- **TASK REQUIREMENTS**
Set down the data below exactly; pictures stay out.
▼
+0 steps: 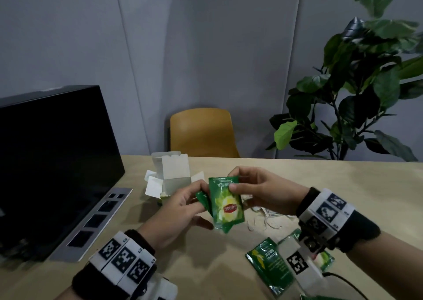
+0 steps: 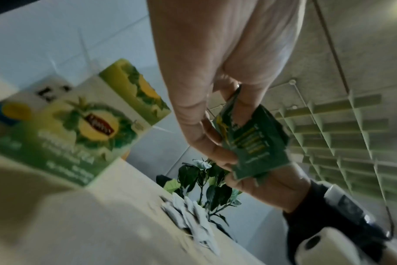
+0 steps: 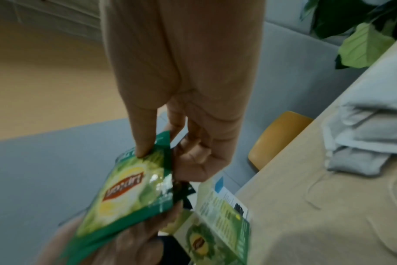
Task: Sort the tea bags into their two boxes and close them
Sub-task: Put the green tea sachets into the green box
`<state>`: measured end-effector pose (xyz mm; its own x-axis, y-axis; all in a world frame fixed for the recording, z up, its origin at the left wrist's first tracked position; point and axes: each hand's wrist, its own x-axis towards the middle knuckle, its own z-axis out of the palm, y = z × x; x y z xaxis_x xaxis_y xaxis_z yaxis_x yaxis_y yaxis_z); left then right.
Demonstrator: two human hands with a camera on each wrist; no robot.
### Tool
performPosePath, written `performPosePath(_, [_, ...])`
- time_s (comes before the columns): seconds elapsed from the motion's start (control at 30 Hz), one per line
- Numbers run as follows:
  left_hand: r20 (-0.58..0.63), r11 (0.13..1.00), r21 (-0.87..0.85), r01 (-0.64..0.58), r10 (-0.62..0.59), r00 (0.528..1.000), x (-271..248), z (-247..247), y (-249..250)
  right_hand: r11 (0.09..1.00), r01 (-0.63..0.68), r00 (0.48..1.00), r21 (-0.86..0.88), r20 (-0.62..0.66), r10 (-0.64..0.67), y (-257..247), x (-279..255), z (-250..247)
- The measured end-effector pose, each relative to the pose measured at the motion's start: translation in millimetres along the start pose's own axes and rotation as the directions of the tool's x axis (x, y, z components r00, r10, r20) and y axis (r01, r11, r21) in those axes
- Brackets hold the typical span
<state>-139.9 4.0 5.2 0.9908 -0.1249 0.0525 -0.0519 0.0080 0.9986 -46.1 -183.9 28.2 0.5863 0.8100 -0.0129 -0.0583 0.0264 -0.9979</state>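
Observation:
Above the table's middle, both hands hold a small stack of green tea sachets (image 1: 227,205) (image 2: 254,143) (image 3: 134,188). My left hand (image 1: 201,199) (image 2: 218,143) grips its lower left side. My right hand (image 1: 233,183) (image 3: 156,152) pinches the top sachet's upper edge between thumb and fingers. Just behind the hands an open green tea box (image 1: 170,177) (image 2: 79,125) (image 3: 218,220) stands with its white flaps up. Only this one box is in view. Plain white tea bags (image 1: 263,219) (image 2: 188,215) (image 3: 370,139) with strings lie to the right. More green sachets (image 1: 270,270) lie near my right wrist.
A black monitor (image 1: 57,157) on a grey base (image 1: 98,221) fills the table's left side. Behind the light wooden table (image 1: 206,265) stand a yellow chair (image 1: 202,132) and grey partitions. A leafy plant (image 1: 357,98) is at the back right.

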Motion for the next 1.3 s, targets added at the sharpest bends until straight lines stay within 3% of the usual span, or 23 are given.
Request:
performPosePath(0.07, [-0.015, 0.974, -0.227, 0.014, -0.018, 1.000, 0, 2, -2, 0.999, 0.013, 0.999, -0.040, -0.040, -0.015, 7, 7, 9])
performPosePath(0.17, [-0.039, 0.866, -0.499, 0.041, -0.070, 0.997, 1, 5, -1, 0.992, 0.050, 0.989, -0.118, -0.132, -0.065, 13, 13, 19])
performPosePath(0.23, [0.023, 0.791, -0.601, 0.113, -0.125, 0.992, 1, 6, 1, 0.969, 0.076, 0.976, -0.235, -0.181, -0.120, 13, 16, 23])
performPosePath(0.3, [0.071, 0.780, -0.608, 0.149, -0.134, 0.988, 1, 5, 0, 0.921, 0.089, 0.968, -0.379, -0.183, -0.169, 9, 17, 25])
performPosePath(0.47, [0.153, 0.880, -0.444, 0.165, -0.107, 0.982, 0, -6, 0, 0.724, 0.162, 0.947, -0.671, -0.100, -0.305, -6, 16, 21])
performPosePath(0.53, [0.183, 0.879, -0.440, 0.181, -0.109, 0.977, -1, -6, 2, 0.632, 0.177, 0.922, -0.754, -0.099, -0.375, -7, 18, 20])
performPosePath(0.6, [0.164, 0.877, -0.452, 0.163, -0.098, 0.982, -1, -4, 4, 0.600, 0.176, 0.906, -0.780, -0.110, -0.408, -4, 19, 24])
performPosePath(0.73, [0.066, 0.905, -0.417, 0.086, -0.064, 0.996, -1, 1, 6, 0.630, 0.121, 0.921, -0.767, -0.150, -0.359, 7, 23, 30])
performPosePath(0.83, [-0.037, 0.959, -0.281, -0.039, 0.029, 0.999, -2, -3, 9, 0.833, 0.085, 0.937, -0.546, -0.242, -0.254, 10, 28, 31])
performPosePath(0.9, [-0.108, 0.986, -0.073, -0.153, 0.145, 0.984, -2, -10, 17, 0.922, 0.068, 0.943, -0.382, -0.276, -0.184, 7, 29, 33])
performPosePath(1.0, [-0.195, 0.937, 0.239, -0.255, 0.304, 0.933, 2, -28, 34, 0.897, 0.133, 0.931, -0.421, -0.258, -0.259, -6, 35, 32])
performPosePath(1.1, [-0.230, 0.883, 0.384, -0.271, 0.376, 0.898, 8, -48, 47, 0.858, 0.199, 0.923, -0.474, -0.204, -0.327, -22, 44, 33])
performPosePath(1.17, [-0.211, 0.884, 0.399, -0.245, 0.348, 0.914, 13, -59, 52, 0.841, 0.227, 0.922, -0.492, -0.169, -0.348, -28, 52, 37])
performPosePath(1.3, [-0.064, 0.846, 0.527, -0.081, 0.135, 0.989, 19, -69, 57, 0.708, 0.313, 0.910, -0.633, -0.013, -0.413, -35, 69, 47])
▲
- **OUTPUT BELOW**
+0 steps: 
+0 steps: 
+0 steps: 
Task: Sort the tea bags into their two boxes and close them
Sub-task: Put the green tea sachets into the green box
`<state>`: measured end-effector pose (xyz mm; its own x-axis, y-axis; all in a world frame fixed for the recording, z up, its origin at the left wrist's first tracked position; point and axes: each hand's wrist, its own x-axis towards the middle knuckle, its own z-axis out of the palm, y = z × x; x y z xaxis_x xaxis_y xaxis_z yaxis_x yaxis_y yaxis_z); left then right.
Demonstrator: two human hands with a camera on each wrist; no robot.
### Tool
performPosePath, written `performPosePath(_, [_, ...])`
- time_s (comes before the columns): seconds elapsed from the motion's start (control at 30 Hz), one per line
- Numbers run as follows:
  left_hand: r20 (-0.58..0.63), r11 (0.13..1.00), r21 (-0.87..0.85), r01 (-0.64..0.58), r10 (-0.62..0.59), r00 (0.528..1.000), x (-271..248), z (-247..247), y (-249..250)
  right_hand: r11 (0.09..1.00), r01 (-0.63..0.68), r00 (0.48..1.00), r21 (-0.86..0.88), r20 (-0.62..0.66), r10 (-0.64..0.67), y (-257..247), x (-279..255), z (-250..247)
- The measured end-effector pose, each relative to the pose measured at the motion's start: translation in millimetres along the start pose's own axes and rotation as the directions of the tool's x axis (x, y, z components r00, r10, r20) and y axis (r01, r11, r21) in those axes
- Brackets hold the typical span
<state>-139.9 4.0 5.2 0.9908 -0.1249 0.0525 -0.0519 0.0080 0.9986 -46.1 -183.9 28.2 0.5863 0.8100 -0.0129 -0.0583 0.0264 -0.9979</state>
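Observation:
Above the table's middle, both hands hold a small stack of green tea sachets (image 1: 227,205) (image 2: 254,143) (image 3: 134,188). My left hand (image 1: 201,199) (image 2: 218,143) grips its lower left side. My right hand (image 1: 233,183) (image 3: 156,152) pinches the top sachet's upper edge between thumb and fingers. Just behind the hands an open green tea box (image 1: 170,177) (image 2: 79,125) (image 3: 218,220) stands with its white flaps up. Only this one box is in view. Plain white tea bags (image 1: 263,219) (image 2: 188,215) (image 3: 370,139) with strings lie to the right. More green sachets (image 1: 270,270) lie near my right wrist.
A black monitor (image 1: 57,157) on a grey base (image 1: 98,221) fills the table's left side. Behind the light wooden table (image 1: 206,265) stand a yellow chair (image 1: 202,132) and grey partitions. A leafy plant (image 1: 357,98) is at the back right.
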
Motion for the next 1.3 s, targets added at the sharpest bends until straight lines stay within 3% of the usual span, or 23 are given.
Request:
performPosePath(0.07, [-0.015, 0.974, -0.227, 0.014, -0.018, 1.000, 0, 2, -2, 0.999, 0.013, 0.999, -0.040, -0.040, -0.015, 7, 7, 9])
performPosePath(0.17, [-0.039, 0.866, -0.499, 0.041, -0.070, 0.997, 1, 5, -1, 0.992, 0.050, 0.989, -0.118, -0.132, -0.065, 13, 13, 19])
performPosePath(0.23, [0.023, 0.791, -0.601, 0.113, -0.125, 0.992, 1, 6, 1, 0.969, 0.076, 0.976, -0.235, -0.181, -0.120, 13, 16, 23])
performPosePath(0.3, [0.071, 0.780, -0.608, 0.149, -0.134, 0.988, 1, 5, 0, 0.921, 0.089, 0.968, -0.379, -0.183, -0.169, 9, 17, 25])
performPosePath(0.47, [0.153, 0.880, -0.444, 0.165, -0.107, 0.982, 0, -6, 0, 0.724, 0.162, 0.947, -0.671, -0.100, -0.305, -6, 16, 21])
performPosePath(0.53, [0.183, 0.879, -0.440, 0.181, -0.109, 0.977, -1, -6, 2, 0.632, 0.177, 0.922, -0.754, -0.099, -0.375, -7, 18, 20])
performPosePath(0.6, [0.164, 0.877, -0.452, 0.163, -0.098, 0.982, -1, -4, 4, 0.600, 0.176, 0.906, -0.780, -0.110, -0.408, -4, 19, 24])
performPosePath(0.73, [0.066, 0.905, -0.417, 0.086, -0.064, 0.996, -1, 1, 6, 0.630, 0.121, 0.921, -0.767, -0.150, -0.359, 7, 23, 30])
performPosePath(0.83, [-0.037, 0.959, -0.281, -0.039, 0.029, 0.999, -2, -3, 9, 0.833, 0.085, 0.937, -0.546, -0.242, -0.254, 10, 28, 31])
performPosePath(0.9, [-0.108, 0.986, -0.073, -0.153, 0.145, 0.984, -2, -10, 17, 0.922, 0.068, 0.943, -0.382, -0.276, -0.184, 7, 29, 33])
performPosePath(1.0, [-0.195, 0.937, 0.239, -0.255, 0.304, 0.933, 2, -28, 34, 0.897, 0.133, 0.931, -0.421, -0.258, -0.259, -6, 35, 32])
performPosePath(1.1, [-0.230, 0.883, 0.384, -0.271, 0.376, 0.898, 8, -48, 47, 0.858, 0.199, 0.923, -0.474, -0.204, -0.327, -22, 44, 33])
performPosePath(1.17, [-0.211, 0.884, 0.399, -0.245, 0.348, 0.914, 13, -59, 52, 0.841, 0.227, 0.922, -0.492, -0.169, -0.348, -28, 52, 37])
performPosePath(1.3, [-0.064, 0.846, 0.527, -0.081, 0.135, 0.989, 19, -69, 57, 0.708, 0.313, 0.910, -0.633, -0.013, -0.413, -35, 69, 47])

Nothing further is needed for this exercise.